Former Three Lions manager Hoddle is still revered as one of the country’s most graceful players and has been a long-time advocate of Stones’ ability to play the ball from defence – a quality he sought in vain for much of his time in charge of the national side.
Stones was keen to finally make the older man’s acquaintance and opened up on the conversation which took place at Spartak Stadium.
“I wanted to go and speak to him. I’ve seen him on TV and I never had the chance to meet him, he’s always spoken very highly of me which I appreciate a lot,” he said.
“Obviously he was a top player as well. When I got over to him he said he wished he’d had the chance to play with me and Harry (Maguire) and we said likewise. It was a special moment on a personal level.
“He wished us all the best and wants us to go all the way.
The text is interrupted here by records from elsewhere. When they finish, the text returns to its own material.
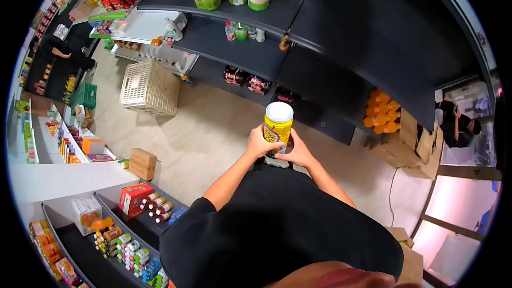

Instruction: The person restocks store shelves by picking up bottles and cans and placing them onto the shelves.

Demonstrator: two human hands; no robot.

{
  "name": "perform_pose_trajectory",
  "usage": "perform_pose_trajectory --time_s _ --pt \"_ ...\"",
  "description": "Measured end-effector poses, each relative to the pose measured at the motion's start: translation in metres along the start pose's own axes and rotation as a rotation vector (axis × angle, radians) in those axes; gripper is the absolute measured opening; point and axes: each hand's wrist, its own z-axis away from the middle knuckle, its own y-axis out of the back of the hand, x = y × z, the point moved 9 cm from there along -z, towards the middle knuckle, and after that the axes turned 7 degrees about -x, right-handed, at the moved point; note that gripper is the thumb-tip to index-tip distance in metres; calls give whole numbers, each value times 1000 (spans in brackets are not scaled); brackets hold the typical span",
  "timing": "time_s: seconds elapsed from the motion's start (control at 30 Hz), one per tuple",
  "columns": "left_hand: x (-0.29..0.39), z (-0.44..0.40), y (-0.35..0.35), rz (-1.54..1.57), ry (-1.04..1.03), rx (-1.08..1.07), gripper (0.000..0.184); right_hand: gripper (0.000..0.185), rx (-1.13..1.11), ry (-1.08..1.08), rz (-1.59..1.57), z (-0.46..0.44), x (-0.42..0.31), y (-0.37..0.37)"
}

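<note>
A yellow can-like container (278,129) with a white lid stands upright between my two hands, close in front of my body. My left hand (260,143) wraps round its left side, with the thumb across the front. On the other side, my right hand (298,152) touches its lower right part with thumb and fingers. The fingers behind the container are hidden.
Dark shelves (234,42) ahead hold bottles. A cream crate (149,88) stands on the floor at left. Cardboard boxes (397,149) and orange bottles (382,112) are at right. Low shelves (80,242) stand at lower left. People (460,125) are visible at far right and far left.
</note>
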Motion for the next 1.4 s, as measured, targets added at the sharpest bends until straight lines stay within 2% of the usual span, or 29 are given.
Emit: perform_pose_trajectory --time_s 0.1,0.13,0.23,0.27,0.3,0.37,0.47,0.5,0.53,0.57,0.63,0.73,0.83,0.87,0.97,1.03,1.07,1.2,1.3,1.4 --pt "77 -49 37 -96 -163 52 80 98 133 161 230 -58 -51 31" --pt "90 -68 49 -124 -229 57 86 89 154 217 201 -75 -89 37" --pt "129 -124 73 -146 -369 64 93 74 265 395 334 -116 -133 72" --pt "140 -141 75 -147 -385 38 100 69 304 357 272 -124 -141 83" --pt "150 -158 75 -117 -382 -34 108 69 363 330 259 -135 -140 99" --pt "165 -191 74 -10 -469 -87 113 70 523 417 297 -148 -168 125" --pt "186 -236 71 -179 -566 -42 114 75 639 351 295 -180 -188 175" --pt "192 -250 72 -235 -607 25 108 76 678 336 295 -194 -193 193" --pt "201 -262 73 -258 -649 76 101 76 683 454 263 -204 -216 203" --pt "209 -269 74 -279 -687 127 94 79 694 455 288 -216 -225 218" --pt "219 -293 71 -282 -631 82 88 83 751 485 411 -236 -239 250" --pt "225 -312 62 -271 -580 6 80 85 739 467 382 -265 -230 284" --pt "215 -340 54 -271 -556 -6 76 84 687 559 174 -304 -222 304" --pt "210 -351 54 -284 -553 7 76 83 684 517 153 -318 -219 310" --pt "201 -380 62 -300 -580 111 69 82 754 471 286 -345 -221 321" --pt "199 -395 73 -280 -628 200 62 84 719 496 185 -360 -219 322" --pt "193 -400 78 -263 -613 228 56 85 702 510 137 -366 -220 322" --pt "183 -416 92 -206 -546 332 37 91 790 463 274 -387 -201 332" --pt "169 -428 99 -181 -478 386 27 91 788 508 203 -385 -201 324" --pt "163 -433 104 -150 -432 368 25 95 716 597 -49 -399 -184 328"
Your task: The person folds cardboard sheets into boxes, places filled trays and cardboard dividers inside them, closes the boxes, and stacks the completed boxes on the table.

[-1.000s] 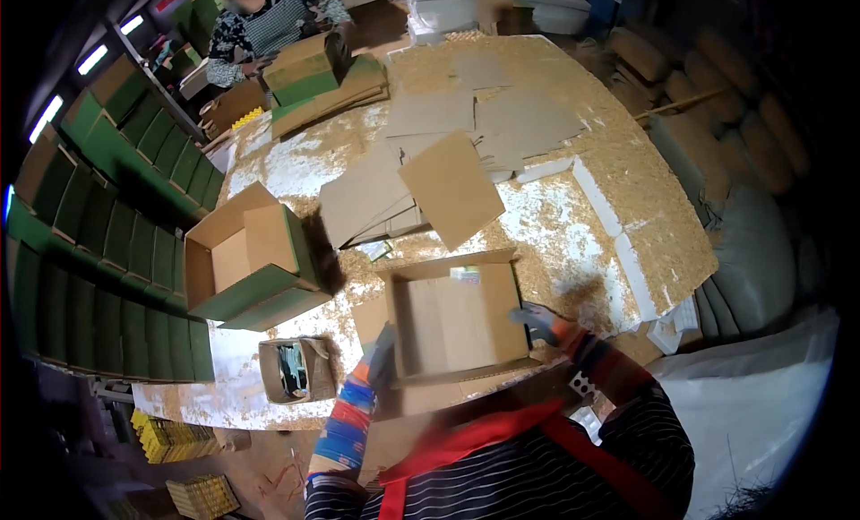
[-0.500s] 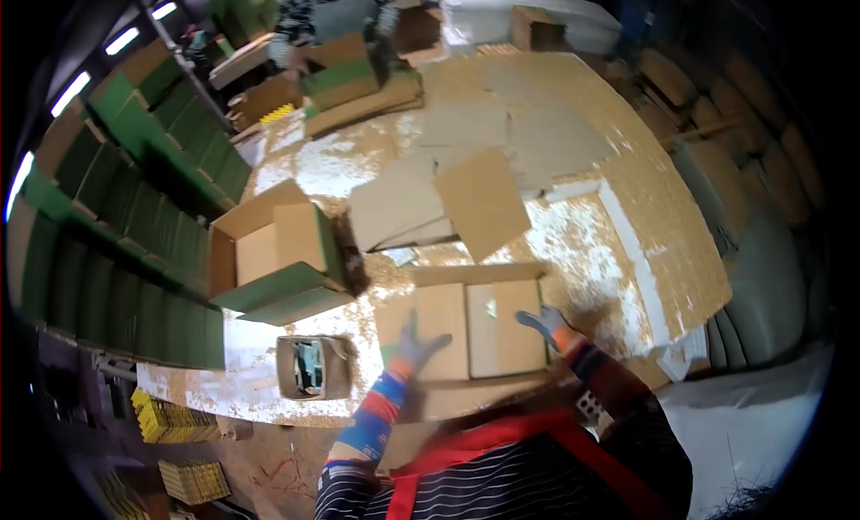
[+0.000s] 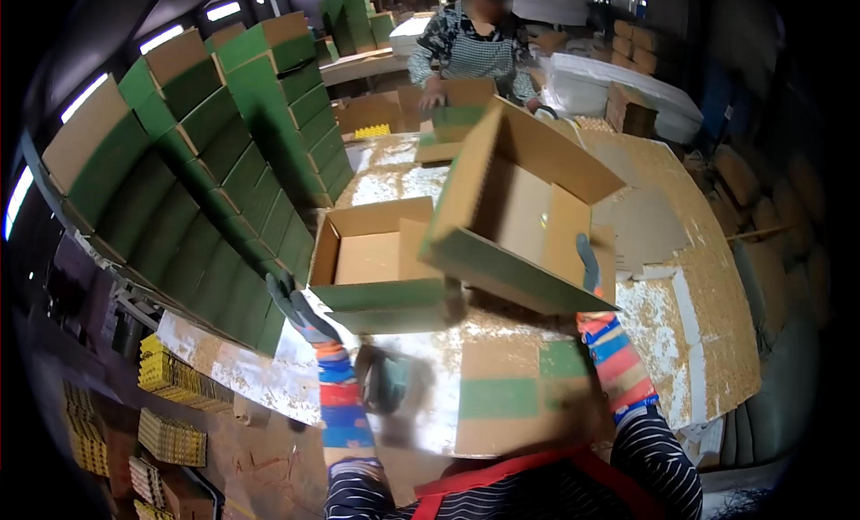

To hear that from someone like him kind of hits home where you are, what position you are in and what chance you have to affect things.”
Such moments are only available to those who made it to Russia, with those who missed Gareth Southgate’s cut watching on from home.
The likes of Adam Lallana and Alex Oxlade-Chamberlain came closer than most, both effectively missing the boat due to fitness issues, while experienced players such as Ryan Bertrand, Jack Wilshere, Chris Smalling and Joe Hart all failed to persuade Southgate.
Stones sympathises, having only made the standby list four years ago, and believes there will be a clamour to rejoin a squad which has played its way into the public’s heart in recent weeks.
“I never doubt that they want to be part of it or will cut corners. I know the boys on a personal level and I’m absolutely gutted that they didn’t have a chance to come,” he said.
“For everyone who doesn’t make an England team it hurts and it kind of gives you that motivation to go away and work even harder to try and get back in the England squad. I’ve been in that situation four years ago. I played in (friendlies in) Miami, then I had to fly home when the boys went off to the World Cup.
“I knew the hunger that I had then. Having to go home and watch the boys on the TV was difficult.”